WORK TO BE COMPLETED → Which of the lines in the data mention the string "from"? List them all.

RECORD EXTRACTS →
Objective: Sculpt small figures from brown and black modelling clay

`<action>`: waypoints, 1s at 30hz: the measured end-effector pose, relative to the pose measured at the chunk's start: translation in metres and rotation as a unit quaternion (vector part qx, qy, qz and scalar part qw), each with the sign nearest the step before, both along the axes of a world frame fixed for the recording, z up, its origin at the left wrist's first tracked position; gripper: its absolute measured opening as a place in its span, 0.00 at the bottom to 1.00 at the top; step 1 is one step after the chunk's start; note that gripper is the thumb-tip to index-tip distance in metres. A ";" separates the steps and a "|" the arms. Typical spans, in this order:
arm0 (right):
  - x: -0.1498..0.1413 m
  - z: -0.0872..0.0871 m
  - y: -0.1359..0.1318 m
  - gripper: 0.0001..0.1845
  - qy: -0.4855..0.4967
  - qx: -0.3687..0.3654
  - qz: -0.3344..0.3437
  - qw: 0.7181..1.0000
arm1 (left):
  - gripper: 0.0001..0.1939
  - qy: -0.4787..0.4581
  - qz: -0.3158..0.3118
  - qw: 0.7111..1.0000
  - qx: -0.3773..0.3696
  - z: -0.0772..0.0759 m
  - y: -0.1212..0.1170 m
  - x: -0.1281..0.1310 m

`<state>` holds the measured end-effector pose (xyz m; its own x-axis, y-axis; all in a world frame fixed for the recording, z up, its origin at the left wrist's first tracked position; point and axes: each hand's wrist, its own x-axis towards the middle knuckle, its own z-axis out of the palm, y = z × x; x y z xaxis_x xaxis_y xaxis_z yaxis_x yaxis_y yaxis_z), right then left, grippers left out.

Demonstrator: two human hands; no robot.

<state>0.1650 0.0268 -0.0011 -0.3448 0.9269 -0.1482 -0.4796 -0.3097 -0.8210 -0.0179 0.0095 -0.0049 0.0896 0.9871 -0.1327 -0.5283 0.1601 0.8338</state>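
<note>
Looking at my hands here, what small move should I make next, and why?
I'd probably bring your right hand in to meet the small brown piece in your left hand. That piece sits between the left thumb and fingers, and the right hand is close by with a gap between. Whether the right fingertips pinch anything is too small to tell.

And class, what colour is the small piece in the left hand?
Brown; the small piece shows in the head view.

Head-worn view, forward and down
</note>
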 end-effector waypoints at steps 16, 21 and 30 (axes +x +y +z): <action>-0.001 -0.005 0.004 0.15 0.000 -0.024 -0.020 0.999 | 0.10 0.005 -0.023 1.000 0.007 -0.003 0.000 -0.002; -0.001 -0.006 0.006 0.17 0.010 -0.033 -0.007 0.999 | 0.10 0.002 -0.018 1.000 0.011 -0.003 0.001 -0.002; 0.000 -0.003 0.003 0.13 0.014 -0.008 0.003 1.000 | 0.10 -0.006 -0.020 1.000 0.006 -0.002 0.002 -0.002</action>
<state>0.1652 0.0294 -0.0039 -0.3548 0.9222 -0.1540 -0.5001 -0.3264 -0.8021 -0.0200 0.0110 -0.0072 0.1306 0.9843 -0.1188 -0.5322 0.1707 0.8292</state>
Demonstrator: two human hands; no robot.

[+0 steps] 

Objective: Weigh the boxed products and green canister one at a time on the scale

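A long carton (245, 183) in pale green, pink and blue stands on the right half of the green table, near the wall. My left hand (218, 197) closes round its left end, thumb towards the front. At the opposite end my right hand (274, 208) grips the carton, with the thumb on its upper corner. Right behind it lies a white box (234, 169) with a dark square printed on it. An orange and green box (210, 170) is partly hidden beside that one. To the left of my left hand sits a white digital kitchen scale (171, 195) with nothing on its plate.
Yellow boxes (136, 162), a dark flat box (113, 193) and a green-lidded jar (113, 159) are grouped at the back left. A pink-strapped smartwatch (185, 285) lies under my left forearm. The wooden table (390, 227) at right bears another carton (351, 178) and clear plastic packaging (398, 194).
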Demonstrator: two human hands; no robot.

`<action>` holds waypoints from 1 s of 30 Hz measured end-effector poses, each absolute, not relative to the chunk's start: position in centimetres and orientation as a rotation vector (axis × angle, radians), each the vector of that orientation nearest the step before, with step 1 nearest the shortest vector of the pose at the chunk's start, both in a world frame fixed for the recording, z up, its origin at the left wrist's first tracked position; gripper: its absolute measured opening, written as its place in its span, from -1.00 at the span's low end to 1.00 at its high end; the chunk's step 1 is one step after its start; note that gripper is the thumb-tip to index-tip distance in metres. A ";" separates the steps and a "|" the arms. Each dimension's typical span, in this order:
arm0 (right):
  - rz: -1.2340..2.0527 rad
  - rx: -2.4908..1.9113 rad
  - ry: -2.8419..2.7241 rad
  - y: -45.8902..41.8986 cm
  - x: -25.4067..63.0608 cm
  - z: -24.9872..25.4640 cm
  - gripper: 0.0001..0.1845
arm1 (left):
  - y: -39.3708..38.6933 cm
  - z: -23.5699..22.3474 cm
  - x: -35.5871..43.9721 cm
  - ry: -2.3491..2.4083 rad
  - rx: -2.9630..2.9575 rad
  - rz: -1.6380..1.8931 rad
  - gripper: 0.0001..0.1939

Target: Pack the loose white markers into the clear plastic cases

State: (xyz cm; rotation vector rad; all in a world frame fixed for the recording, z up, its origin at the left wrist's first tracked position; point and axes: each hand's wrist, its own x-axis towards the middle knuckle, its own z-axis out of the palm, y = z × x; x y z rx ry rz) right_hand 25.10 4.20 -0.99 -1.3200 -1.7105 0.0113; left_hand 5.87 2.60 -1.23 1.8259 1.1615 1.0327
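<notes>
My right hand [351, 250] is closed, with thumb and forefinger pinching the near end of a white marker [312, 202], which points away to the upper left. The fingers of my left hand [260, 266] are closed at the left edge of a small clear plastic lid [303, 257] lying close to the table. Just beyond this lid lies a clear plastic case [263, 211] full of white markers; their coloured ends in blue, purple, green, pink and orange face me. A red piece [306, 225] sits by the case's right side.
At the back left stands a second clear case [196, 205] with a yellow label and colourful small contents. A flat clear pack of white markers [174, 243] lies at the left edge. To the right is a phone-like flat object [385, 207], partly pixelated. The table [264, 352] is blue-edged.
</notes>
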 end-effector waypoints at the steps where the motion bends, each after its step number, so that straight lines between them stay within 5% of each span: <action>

RESPONSE TO THIS TASK →
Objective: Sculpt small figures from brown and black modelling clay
`<action>` holds waypoints from 1 s of 30 Hz measured end-effector poses, each absolute, not relative to the chunk's start: position in centimetres and orientation as a rotation vector (axis × angle, radians), each the vector of that orientation nearest the step before, with step 1 nearest the shortest vector of the pose at the chunk's start, both in a world frame fixed for the recording, z up, its origin at the left wrist's first tracked position; gripper: its absolute measured opening, written as its place in its span, from -1.00 at the span's low end to 1.00 at its high end; the chunk's step 1 is one step after its start; note that gripper is the thumb-tip to index-tip distance in metres. A ";" separates the steps and a "|" the arms. Each dimension's typical span, in this order:

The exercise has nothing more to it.